Monday, November 7, 2011

The red shoe diaries.

The problem with daylight savings time is this:

When it gets dark earlier you can start drinking earlier without feeling like a lush.

Or at least that's the conclusion I came to when my eyes popped open at six o'clock this morning for absolutely no good reason except to make me painfully aware of how dehydrated I was. This is how I always woke up after drinking as a kid. Which is a funny thing to say because, you know, kids aren't supposed to drink. But they do. Or, at least, I did. Not every day when the sun goes down like I do now (I'M KIDDING), but on occasion. Like when someone's parents went out of town or there was an Aerosmith concert and a friend of a friend got a fake ID. (Chicka chicka yeah, chicka fake ID! You know...McLovin? Super Bad? Oh, never mind.)

Anyway. When Bill woke up this morning he said I smelled like a booze hound. Which seemed a little unfair considering I only partied medium last night.

We watched the Titans game with friends and I had ONE beer and about a pound and a half of artichoke spinach dip. Which I don't even feel bad about because it was healthy and I was in major defensive eating mode. Because after the game, I was headed to yet another fabulous clothing swap and I didn't want to accidentally get wasted again.

It happens.

But then we left the kids with our husbands to go get our swap on and they were like, "Ooh, what are you going to come home in this time? A trench coat? Something sexy?" Because I have made somewhat of a reputation for myself over the years.

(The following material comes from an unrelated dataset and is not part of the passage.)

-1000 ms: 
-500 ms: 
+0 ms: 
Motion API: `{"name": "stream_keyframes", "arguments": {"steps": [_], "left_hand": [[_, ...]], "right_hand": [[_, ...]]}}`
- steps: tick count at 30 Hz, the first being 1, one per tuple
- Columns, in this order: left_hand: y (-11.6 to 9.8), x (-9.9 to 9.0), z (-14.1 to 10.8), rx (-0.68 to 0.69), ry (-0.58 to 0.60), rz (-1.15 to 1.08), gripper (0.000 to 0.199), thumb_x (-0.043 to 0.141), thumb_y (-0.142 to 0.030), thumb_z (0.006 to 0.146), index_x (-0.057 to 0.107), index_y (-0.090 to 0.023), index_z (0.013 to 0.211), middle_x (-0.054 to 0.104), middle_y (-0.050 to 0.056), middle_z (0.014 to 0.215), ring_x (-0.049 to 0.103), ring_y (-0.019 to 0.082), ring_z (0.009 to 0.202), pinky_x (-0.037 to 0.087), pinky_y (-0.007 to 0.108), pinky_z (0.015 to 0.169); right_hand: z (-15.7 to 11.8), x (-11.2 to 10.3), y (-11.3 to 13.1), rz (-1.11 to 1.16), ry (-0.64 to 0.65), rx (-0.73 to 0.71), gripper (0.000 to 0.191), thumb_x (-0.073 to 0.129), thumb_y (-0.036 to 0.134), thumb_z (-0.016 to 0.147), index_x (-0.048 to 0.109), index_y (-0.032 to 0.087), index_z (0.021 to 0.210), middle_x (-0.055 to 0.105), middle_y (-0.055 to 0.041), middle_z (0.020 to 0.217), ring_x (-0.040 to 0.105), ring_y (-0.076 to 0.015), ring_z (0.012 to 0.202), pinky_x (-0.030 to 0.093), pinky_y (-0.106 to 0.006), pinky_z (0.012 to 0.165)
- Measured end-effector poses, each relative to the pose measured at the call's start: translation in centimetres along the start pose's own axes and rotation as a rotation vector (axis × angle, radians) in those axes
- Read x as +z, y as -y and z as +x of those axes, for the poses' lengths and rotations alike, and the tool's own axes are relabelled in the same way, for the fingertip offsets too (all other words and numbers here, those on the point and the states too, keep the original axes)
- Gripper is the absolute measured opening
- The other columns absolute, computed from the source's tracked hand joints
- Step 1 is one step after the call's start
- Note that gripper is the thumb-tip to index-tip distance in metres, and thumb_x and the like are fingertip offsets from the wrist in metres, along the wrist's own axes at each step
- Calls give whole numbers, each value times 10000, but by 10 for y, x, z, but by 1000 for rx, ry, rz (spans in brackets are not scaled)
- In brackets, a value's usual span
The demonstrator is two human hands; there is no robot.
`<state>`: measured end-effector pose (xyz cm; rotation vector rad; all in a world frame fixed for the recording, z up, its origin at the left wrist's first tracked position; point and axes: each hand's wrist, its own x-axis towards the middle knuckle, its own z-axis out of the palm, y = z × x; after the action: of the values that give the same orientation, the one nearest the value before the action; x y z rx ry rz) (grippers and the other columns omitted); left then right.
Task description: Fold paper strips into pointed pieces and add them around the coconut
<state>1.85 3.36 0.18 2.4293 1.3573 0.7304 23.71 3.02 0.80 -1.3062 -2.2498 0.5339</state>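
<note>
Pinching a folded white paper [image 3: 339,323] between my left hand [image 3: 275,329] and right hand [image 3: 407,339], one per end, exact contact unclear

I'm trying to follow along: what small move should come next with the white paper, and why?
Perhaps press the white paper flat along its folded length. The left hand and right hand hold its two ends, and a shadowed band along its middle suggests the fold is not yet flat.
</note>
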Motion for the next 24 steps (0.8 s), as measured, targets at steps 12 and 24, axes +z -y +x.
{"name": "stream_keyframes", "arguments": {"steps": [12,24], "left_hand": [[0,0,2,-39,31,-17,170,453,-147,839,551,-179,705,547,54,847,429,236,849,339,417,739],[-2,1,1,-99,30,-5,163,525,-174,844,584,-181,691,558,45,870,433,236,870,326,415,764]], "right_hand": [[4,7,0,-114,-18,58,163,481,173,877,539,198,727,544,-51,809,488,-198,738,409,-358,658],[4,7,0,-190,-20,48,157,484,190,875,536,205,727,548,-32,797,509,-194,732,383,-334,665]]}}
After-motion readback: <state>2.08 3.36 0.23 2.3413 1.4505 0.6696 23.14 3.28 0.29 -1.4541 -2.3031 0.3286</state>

But this year was going to be different. This year I was going to be classy. And respectable! Besides, ignore me after I drive home in nothing but a trench coat once, shame on you. Drive home in nothing but a trench coat ever again? Yeah right!

Although seeing my husband with all those kids almost changed my mind...

And then I got to the party and started drinking wine and talking about homeschooling (WILD!!!) and then all the really young and adorable girls left with their hot pants and belly shirts and my friends (who are equally as adorable just, you know, in their 30s) found this little number for me and, well, the rest is history.

By "little number" I seriously mean LITTLE. Like, way smaller than my body. How did I get that thing on and off without injury? No. Seriously. Did somebody help me with that? I can only imagine what that must have looked like...

I also got a whole sack of really cute clothes. And shoes! Not just the red hooker shoes either, some really, really cute ones.

I am so jealous of adorable fashion bloggers right now...

And I got plenty of attention when I got home. Which means, all in all, a successful night! Except maybe the booze hound part. But after a quick shower and a half a dozen coconut waters this morning, I was as good as new. By the time I walked Liam to school, I don't even think I smelled like a hobo anymore. See? Classy and respectable!

6 comments:

timshel said...

Maggie! How do I "school-marm" my way out of this time with you every freaking time?! That's it, next year I am calling in the in-laws and pretending like it is a legit rock show. Which, of course, you already knew that it was meant to be. duh.

No Mommy Brain said...

i know! you could have seen me attempt to walk in a dress that was four sizes too small and short enough to *almost* cover my tush. i think robin has a picture. i'm hoping it never surfaces...
so glad we got to celebrate our anniversary! ; )

Morning Cloak said...

ahh I got a shout out on no mommy brain! you made my day :) hilarious post by the way

No Mommy Brain said...

; )

Amber said...

I'm so glad my red hooker shoes went to a good home! We've had a LOT of fun together. May you reap the benefits :)

No Mommy Brain said...

oh, amber, i PROMISE to put your shoes to good use.
also, so glad to know we wear the same size! you know, just in case i ever need to borrow anything. ;)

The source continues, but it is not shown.